I can see why pretty-boy model Bobby Sabel has flipped, and most amusingly, on Celebrity Big Brother and started spouting Truths to camera. All the other housemates are like children? Yes they are. Kerry Katona a nice person, but a moron nonetheless? Yes indeed. Suddenly he’s become a lot more fun. I feel too old for this CBB and am still a bit of a butterfly viewer. Jedward and Kerry Katona were the only people I’d heard of, well apart from Sally Bercow, but none of them were people I particularly had an interest in watching. Not like the year Germaine Greer walked in the house in a steely grey dress (not that she managed to stay for very long).

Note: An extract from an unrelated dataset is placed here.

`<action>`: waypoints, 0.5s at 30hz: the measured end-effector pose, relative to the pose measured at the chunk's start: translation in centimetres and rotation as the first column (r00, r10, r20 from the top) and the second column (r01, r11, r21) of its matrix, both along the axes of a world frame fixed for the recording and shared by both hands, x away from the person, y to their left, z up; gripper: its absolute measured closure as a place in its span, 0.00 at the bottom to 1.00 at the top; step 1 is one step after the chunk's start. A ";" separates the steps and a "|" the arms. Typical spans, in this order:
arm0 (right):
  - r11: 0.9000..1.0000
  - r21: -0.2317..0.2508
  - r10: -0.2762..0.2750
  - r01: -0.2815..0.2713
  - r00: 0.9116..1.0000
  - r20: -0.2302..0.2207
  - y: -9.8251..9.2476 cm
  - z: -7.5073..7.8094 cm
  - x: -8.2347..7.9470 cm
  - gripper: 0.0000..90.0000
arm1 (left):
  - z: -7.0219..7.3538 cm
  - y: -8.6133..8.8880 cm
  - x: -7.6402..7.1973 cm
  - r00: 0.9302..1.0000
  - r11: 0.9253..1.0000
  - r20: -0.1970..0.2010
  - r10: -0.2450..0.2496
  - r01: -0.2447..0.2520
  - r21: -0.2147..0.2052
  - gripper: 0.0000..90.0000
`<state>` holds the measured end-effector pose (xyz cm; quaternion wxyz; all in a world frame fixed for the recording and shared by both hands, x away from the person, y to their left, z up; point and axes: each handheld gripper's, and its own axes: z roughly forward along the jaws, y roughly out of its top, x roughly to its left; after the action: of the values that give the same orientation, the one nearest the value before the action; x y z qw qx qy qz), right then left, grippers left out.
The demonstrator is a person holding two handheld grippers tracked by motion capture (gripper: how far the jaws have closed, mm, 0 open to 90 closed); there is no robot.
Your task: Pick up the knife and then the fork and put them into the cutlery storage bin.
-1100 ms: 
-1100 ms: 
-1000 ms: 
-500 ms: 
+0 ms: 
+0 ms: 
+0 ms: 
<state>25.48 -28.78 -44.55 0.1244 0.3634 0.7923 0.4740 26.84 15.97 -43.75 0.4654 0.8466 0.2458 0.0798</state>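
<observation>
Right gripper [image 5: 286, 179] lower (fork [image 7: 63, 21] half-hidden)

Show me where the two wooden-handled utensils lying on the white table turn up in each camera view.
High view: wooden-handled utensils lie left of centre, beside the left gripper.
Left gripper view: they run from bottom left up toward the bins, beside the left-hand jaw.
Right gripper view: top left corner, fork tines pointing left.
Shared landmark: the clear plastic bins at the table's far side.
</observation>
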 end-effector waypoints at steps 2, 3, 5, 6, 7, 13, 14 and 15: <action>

I still have no idea who Darryn weird hair/bizarre sixpack implant ‘Paparazzi’ Lyons is. I’m vaguely aware of My Big Fat Gipsy Wedding, but only remember vast pink fairy light lit dresses, not the formidably hard looking Paddy Doherty, a man who talks about ‘servicing’ his wife as a substitute for any housework (although to be fair, when he spoke to her and their daughter on the phone in the diary room on their anniversary, he was very tender with them). And I’d seen The Only Way is Essex once, so I’d heard of Amy and her vajazzling technique (from which she’s been dropped as the ‘face of’ I read here). Having been brought up in a household where saying ‘fart’ brought a stern telling off for mentioning bodily functions, I quite enjoy her straightforward attitude to bodies and sex, with frequent references to her ‘ninny’. Paddy doesn’t quite embrace this openness tho’, and his face was a picture when she was patiently explaining to him what a ‘camel-toe’ was. Afterwards he told the other lads that women ‘just shouldn’t talk like that’. I’m guessing Mrs Doherty’s ninny only comes out to be ‘serviced’.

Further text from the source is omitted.